Na manhã desta quarta-feira, a Câmara Legislativa recebeu dois pedidos de abertura de investigação contra o governador: um protocolado pelo PSOL e outro pela Ordem dos Ministros Evangélicos do Gama. Na terça-feira foram ingressados dois outros pedidos de impeachment, apresentados pelos advogados Evilásio Viana dos Santos e Anderson Siqueira.

 

Ainda nesta quarta, Arruda deve ser alvo de outra proposta de autoria da Ordem dos Advogados do Brasil (OAB).
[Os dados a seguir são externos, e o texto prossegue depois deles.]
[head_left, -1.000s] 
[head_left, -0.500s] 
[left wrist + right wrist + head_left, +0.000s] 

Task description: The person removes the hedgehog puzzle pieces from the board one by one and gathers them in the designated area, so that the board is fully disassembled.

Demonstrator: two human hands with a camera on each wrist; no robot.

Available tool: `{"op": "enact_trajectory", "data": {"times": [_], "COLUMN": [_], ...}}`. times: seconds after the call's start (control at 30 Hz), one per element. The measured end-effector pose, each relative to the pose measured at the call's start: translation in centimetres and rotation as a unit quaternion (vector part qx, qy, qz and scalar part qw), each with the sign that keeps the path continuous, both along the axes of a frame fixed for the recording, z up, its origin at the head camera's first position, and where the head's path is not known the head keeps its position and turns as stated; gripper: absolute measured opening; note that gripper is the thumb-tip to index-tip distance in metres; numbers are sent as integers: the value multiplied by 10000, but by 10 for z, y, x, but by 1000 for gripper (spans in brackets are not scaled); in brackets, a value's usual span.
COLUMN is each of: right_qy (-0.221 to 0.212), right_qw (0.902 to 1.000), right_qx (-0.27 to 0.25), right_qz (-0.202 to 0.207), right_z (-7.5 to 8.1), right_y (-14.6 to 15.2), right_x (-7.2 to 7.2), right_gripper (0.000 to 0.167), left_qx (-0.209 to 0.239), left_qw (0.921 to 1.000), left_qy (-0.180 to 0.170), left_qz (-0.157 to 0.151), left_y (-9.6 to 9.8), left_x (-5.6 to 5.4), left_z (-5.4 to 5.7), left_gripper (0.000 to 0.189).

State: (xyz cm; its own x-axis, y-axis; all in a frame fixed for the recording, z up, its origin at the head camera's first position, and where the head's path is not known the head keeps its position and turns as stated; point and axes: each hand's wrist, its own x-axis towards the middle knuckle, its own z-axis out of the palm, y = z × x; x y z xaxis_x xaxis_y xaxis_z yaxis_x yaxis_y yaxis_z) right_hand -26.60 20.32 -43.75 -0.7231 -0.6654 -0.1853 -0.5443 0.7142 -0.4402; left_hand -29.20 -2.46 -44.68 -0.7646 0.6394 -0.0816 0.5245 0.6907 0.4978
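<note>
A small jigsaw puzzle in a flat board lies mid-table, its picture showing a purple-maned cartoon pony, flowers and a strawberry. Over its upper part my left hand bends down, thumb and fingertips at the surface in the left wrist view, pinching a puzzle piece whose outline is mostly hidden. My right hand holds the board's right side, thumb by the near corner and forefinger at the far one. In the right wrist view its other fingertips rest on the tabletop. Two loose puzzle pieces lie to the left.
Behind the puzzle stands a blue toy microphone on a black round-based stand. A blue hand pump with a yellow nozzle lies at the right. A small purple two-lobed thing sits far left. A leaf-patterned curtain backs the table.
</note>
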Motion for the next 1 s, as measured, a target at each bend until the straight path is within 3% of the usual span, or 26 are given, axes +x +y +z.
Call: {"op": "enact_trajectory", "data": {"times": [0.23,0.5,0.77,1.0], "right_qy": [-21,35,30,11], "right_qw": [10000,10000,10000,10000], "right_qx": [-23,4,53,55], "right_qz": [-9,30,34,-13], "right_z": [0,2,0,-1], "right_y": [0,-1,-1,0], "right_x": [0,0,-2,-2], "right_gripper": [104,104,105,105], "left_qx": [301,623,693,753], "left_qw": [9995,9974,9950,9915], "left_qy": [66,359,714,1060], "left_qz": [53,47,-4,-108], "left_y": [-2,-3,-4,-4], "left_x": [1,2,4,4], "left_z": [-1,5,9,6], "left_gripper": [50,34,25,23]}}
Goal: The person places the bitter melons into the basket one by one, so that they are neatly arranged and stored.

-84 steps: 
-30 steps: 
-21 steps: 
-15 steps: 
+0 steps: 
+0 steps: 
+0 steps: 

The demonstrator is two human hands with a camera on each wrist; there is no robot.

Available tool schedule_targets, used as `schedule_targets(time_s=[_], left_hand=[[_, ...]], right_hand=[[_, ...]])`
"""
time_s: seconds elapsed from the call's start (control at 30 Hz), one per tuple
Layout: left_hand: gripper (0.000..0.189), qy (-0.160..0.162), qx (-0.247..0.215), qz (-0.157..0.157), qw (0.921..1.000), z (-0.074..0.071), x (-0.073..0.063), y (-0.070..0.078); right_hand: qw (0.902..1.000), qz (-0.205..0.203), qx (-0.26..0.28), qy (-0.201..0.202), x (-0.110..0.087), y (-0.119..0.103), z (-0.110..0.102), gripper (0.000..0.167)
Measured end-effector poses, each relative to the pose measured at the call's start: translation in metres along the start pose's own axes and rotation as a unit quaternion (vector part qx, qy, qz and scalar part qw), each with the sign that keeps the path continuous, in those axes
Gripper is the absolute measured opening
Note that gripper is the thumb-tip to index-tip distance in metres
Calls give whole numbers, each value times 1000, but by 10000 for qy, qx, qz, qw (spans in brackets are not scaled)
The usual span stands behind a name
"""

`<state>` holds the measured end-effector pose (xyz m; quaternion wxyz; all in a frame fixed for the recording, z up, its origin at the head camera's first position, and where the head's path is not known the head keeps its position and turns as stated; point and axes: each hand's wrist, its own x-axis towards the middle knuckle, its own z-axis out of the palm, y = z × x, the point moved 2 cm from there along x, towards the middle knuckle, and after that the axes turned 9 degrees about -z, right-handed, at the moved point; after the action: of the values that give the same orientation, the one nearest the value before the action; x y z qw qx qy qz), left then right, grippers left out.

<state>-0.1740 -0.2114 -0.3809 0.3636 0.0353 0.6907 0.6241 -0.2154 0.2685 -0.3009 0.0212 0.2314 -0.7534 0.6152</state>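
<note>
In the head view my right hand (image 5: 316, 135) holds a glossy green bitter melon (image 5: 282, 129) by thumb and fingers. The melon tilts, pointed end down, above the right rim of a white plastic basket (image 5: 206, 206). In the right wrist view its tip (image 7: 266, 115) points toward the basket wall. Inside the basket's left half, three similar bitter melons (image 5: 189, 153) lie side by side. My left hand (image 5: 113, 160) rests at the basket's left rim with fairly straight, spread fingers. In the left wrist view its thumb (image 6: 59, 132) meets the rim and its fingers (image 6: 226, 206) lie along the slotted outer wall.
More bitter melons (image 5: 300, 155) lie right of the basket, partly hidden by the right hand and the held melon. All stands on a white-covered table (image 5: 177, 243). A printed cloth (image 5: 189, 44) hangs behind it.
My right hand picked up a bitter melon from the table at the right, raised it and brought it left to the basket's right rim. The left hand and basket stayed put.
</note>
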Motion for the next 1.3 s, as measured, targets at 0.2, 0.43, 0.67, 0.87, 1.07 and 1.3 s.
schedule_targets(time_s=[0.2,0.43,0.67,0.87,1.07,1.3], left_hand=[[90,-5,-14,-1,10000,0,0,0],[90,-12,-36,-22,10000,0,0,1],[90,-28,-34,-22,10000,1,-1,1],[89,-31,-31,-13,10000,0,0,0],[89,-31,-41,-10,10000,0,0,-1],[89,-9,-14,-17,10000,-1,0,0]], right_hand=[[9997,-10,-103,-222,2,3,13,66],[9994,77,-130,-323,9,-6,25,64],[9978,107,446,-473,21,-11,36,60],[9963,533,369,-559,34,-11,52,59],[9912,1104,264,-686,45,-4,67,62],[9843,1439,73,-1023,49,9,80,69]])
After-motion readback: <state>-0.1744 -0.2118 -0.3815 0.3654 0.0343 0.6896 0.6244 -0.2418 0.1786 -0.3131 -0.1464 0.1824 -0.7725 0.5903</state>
Antes de ser aberto um processo de impeachment, os pedidos precisam ser confirmados pela Comissão de Constituição e Justiça da Câmara Legislativa e ratificados por dois terços dos parlamentares da Casa, ou 16 dos 24 deputados distritais.

 

"Propina nossa de cada dia"

 

Na chegada à Câmara Legislativa, nesta manhã, a delegação do PSOL protestou contra as denúncias de corrupção no governo do Distrito Federal realizando uma "anti-oração", como definiu o deputado federal Chico Alencar (RJ), em referência ao vídeo anexado ao inquérito da Operação Caixa de Pandora, no qual os deputados Rubens César Brunelli Júnior (PSC) e Leonardo Prudente (DEM) aparecerem rezando após fazer a partilha do dinheiro arrecadado no esquema.

 

"Financiador nosso que estais na terra, santificado seja o teu negocio, venha a nós o seu dinheiro, seja feita a vossa vontade, tanto no público como no privado. A propina nossa de cada dia nos dai hoje, perdoai os nossos desfalques, assim como nos perdoamos os que mal versaram antes de nós. E não nos deixais cair na tentação da honestidade, mas livrai-nos do flagrante ou da verdade. Que assim não seja", diz a "anti-oração".

 

"O presidente Lula disse ontem (terça-feira) que as imagens não dizem por si, mas eu, como oposição, digo: elas não falam por si, elas gritam por si. Elas são completamente retumbantes. Não há prova mais contundente", criticou Chico Alencar.